In the Raikas’ case, public history emerges in meetings with forest officials, in court petitions over grazing rights, and in conversations about conservation policy. The past is constantly invoked to justify present claims.History here is not about the distant past. It is about survival in the present.Raika memories often clash with official narratives of environmental protection. Forests remembered as shared commons are redefined as restricted zones. Mobility remembered as sustainable practice is reframed as threat.These conflicts are not just environmental.

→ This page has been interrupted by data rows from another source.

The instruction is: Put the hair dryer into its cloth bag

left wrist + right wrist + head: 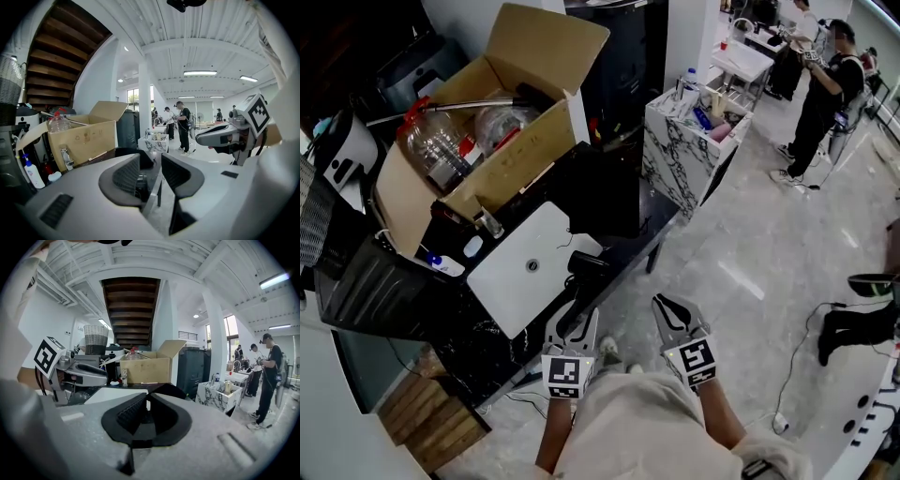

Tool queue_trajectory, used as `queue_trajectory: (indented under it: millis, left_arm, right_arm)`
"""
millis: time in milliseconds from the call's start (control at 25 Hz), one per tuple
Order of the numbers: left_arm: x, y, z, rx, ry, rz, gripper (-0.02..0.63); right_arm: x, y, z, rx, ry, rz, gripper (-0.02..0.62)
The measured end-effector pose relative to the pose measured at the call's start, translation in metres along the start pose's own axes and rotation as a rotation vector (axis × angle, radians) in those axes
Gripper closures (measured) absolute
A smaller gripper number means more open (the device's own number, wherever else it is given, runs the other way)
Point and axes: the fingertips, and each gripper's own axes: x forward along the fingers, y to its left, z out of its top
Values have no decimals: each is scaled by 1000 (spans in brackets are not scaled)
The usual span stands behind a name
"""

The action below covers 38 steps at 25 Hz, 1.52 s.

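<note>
1. Left gripper (577, 323) hangs at the near edge of the black table (478, 352), its jaws drawn in to a slim slit with nothing between them.
2. Right gripper (668, 314) is level with it, just to its right and over the pale floor (722, 253). Its jaw tips meet and it holds nothing.
3. Each gripper points away from the person toward the far side of the table, tilted slightly down.
4. The black hair dryer (586, 262) lies on the table just beyond the left gripper, with its handle running back toward the near edge. Neither gripper touches it.
5. A white flat rectangle (530, 267) with a small round mark at its middle lies just left of the hair dryer.
6. A black cloth shape (600, 192) sits beyond the hair dryer, toward the far right of the table. Whether this or the white rectangle is the bag cannot be told.
7. An open cardboard box (487, 141) stands at the far left of the table, holding clear plastic bottles (441, 145).
8. A marble-patterned cabinet (680, 159) stands on the floor past the table's right end, with small items on top.
9. A person in dark clothes (820, 94) stands far off to the right.
</note>
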Motion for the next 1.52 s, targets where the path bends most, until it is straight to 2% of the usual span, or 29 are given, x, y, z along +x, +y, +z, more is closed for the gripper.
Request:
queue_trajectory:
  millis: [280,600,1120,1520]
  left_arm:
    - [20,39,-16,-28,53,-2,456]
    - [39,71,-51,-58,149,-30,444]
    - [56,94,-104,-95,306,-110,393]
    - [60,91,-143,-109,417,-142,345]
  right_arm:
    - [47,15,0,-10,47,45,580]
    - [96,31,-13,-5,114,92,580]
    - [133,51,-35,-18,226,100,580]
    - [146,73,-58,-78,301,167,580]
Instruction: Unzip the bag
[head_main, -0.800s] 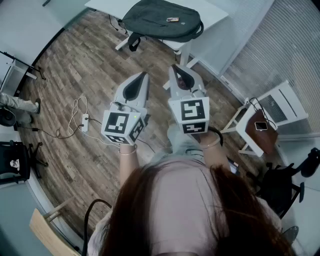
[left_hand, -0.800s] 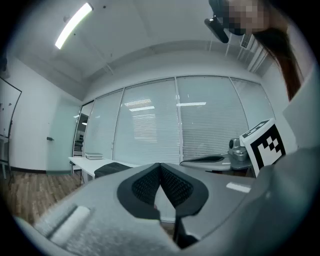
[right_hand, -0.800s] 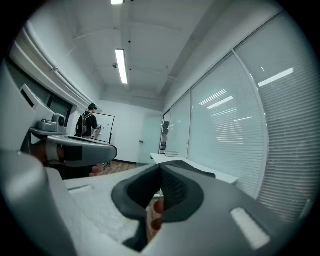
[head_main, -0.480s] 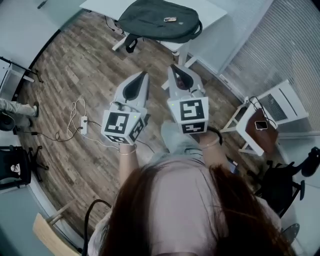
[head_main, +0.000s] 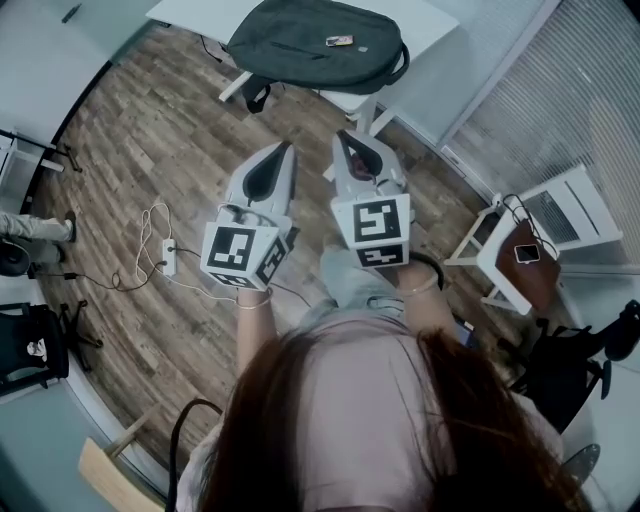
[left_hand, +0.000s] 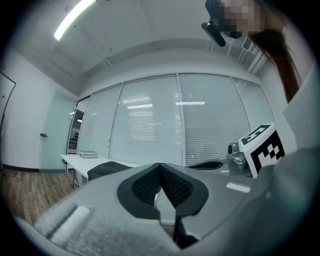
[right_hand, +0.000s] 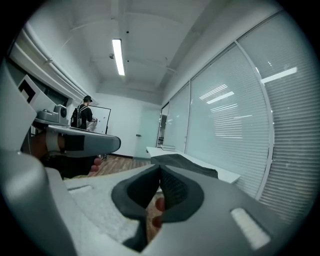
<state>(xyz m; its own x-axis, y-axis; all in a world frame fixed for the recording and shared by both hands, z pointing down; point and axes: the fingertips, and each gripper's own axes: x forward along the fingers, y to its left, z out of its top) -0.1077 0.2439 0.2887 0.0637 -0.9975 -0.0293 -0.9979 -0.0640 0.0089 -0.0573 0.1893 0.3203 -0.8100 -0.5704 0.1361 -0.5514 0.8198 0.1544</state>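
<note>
Approach step: my left gripper (head_main: 283, 150) and right gripper (head_main: 345, 136), jaws pressed together and empty, hang well short of the bag (head_main: 315, 45); next I must reach its zipper.

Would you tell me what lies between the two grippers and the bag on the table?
In the head view, only wooden floor and a white table leg lie between the left gripper, the right gripper and the bag.
</note>
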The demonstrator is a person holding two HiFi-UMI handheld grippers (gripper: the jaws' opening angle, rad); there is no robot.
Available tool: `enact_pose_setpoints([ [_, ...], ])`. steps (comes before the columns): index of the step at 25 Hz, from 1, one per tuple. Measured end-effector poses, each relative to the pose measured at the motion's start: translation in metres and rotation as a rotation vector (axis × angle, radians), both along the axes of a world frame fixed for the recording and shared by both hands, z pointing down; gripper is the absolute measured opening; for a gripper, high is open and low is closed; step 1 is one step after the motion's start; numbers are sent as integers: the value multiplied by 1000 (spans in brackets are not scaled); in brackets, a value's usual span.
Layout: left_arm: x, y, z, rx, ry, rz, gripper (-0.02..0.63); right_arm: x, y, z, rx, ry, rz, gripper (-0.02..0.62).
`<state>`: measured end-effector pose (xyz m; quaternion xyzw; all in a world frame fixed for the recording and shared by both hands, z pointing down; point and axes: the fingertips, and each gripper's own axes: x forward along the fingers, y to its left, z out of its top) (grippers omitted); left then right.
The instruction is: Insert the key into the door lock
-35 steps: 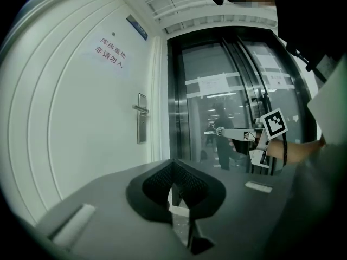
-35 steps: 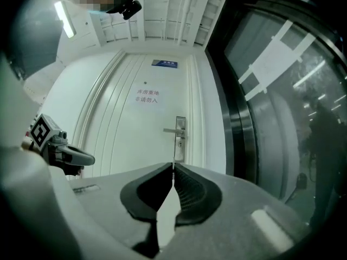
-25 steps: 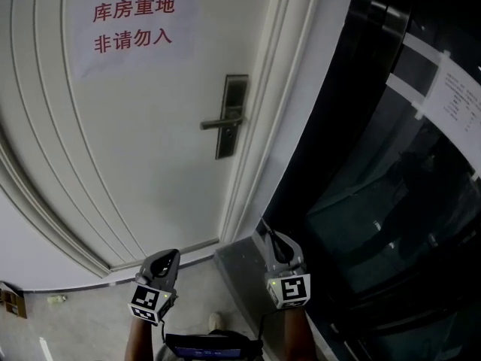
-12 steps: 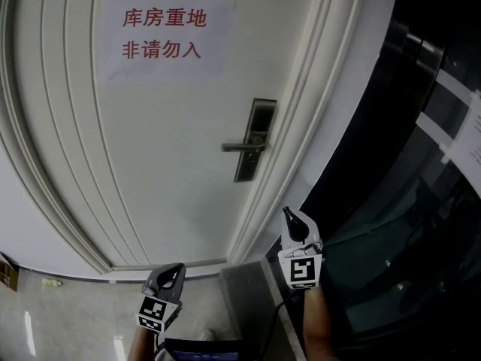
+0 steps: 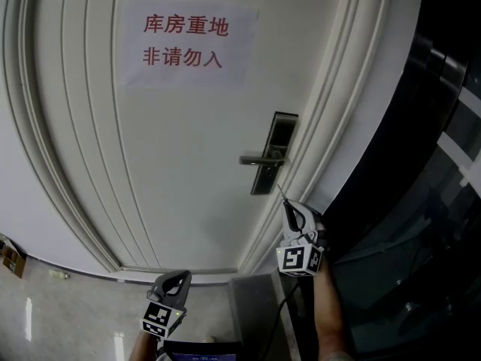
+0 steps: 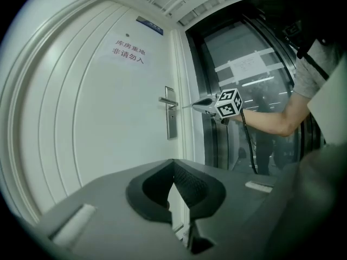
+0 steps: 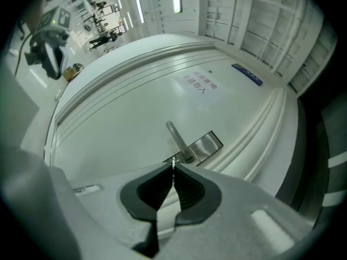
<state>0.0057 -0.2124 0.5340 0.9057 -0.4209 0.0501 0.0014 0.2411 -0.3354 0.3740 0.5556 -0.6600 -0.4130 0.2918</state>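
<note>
The silver lock plate (image 5: 274, 153) with its lever handle (image 5: 259, 159) sits on the right side of the white door (image 5: 150, 141). My right gripper (image 5: 288, 207) is shut on a thin silver key (image 5: 282, 195), which points up at the plate from just below and to its right, a short way off. In the right gripper view the key's tip (image 7: 173, 162) sticks out of the closed jaws toward the handle (image 7: 176, 137) and plate (image 7: 205, 144). My left gripper (image 5: 179, 277) hangs low near the floor, shut and empty (image 6: 173, 163). From it, the right gripper (image 6: 205, 106) appears level with the lock (image 6: 171, 121).
A paper sign (image 5: 184, 42) with red characters is stuck on the door above the lock. The moulded door frame (image 5: 331, 126) borders a dark glass wall (image 5: 428, 201) on the right. A small box (image 5: 10, 256) lies on the tiled floor at the left.
My right gripper has risen and moved in toward the lock plate, rolling as it went. The head view has shifted, so the door sits further right. The left gripper stays low.
</note>
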Motion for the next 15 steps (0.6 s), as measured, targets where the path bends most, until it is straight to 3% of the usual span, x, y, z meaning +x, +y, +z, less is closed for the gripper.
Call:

They are historical.

Public history helps make these tensions visible. It shows how different groups remember the same landscape differently. It explains why historical exclusion still shapes present inequality.The Raikas remind us that history is not always written. Sometimes it is walked. Herded. Remembered. Argued for. Public history allows such histories to be heard in public debate. It challenges narrow, archive-only versions of the past. It insists that communities are not just subjects of history, but producers of it.

How to do Public History?

One may say that history is not made only in universities. It is made at the common spaces. In the street, in cafeteria, in television prime time news, in YouTube podcasts. In parliament and protest. In films, monuments, songs, speeches and through heritage walk. It is shaped by both professional historians and ordinary people. By scholarship and by everyday life. Public history recognises this reality. The past is constantly used in public debates. It is used to justify policies. To claim identities. To create divisions or solidarities. In such a world, history cannot remain enclosed within academic walls.

Today, much of public history in India is being written and spoken by non-historians. While this shows strong public interest in the past, it also raises concerns about accuracy, context, and evidence. Trained historians are better positioned to practise public history responsibly, combining scholarly method with public engagement.Doing public history begins with stepping outside the archive and listening. It requires historians to engage with people, places, and memories where the past is already alive. Public history is done by translating research into clear language, by working with communities, and by paying attention to how different audiences understand the past. It means using multiple forms, walks, exhibitions, writing, conversations, and digital media, without giving up evidence or context. Above all, doing public history involves humility: recognising that historical knowledge is shared, negotiated, and shaped through dialogue between scholars and the public.

Public history asks historians to act as scholars and citizens. It asks them to engage, explain, and listen. It keeps historical thinking alive in public life. Public history does not dilute history. It grounds it. It makes the past accessible, responsible, and meaningful for the present.History is made in villages and deserts. On migration routes. In public hearings and protests. In conversations between elders and children.It is made by historians and non-historians alike. Public history recognises this reality. It does not dilute history. It grounds it in lived worlds.

References:

  1. Ashton, Paul, and Alex Trapeznik, eds. What Is Public History Globally? London: Bloomsbury Academic, 2019.
  2. Bernd Faulenbach and Falko Schnicke, eds. The Oxford Handbook of Public History. Oxford: Oxford University Press, 2017.
  3. Bloch, Marc. The Historian’s Craft. Indian edition. Delhi: Aakar Books, 2017.
  4. Kean, Hilda, and Paul Martin, eds. The Public History Reader. London: Routledge, 2013.
  5. Singh, Vipul. “Environmental Migration as Planned Livelihood Among the Rebaris of Western Rajasthan, India.” Global Environment 9 (2012): 50–73.
  6. Cauvin,Thomas. Public History: A Textbook of Practice. London: Routledge, 2022.